Motabagani's critique of education has a historical context.
"In the last 200 years or more in the Islamic world, religious
studies were taken by the less talented students. I think we
should have taken religion more seriously," he says.
Foreign Workers
It's hard to imagine a society where religion is taken more
seriously, except maybe Afghanistan under the Taliban, and Afghanistan
doesn't have the money with which to buy modernity.
Nor does Afghanistan have the money to import its work force.
The population of Saudi Arabia is 24 million. About 5.5 million
of those people are foreign workers. They do virtually everything
from sweep the streets to manage the shops to staff the hospitals
At night, many of them congregate in Riyadh's Batha district
market. Even young Saudis come here to haggle in a patois of
Arabic and English over purchases of life's necessities.
The market in Batha sprawls up and down alleyways either side
of a highway overpass. It is as close as Riyadh comes to having
a traditional bazaar but even here there are sounds missing.
A hint of music hits a listener like the pleasurable shock of
air conditioning when you come out of the 105 degree heat.

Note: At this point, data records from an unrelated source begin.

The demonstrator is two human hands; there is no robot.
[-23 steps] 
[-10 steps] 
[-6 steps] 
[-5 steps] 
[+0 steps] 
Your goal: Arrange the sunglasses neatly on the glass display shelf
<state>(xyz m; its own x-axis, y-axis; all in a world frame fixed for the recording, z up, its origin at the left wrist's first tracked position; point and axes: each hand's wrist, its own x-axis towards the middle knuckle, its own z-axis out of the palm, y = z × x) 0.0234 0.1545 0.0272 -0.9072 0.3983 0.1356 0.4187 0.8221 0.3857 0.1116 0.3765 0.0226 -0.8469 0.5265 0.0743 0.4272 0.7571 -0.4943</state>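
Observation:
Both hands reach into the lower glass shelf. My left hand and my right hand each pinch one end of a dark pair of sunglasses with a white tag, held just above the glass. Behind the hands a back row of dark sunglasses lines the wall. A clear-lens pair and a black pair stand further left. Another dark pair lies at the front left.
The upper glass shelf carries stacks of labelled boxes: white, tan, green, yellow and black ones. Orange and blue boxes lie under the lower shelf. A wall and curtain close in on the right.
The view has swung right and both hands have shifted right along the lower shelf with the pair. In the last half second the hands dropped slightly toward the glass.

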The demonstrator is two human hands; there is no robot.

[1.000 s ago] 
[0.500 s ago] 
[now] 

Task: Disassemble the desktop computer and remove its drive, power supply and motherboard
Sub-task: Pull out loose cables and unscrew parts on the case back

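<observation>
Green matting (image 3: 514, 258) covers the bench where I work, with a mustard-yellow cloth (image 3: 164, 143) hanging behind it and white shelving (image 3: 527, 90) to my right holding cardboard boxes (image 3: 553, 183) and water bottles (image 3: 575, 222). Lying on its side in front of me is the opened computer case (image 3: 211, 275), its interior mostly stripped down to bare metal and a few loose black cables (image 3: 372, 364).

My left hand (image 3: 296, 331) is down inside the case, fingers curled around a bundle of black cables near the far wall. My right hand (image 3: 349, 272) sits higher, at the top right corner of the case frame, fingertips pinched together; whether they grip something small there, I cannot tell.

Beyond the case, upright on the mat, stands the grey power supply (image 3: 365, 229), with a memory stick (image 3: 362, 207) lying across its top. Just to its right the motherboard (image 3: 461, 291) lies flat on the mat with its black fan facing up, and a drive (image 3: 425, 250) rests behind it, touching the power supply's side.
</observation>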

It's a strange music store that doesn't play music to entice
customers, but this is the kind of place the Muttawa religious
police would visit to make sure that the haram activity of playing
music wasn't happening. The Pakistani shopkeeper, a devout Muslim,
has his doubts about this excessive Islam, and he says that
while he works in the country, he doesn't enjoy living in Saudi
Arabia.
Batha is a forlorn place at night, a place where you can feel
time slowly being butchered. It's streets are lined with men
shuffling along at loose ends, separated from their families
for months and even years at a time. They work in Saudi Arabia
to earn salaries that are tiny by American standards, but huge
by the standards of the villages they come from in Pakistan,
India, Bangladesh, Malaysia or the Philippines. But, they never
fully integrate into Saudi society, and the locals ignore them.
The nice thing about Batha for a visitor to Riyadh is that
it is the one place where men and women can speak to each other,
if there are no Muttawa around, and talk about their lives.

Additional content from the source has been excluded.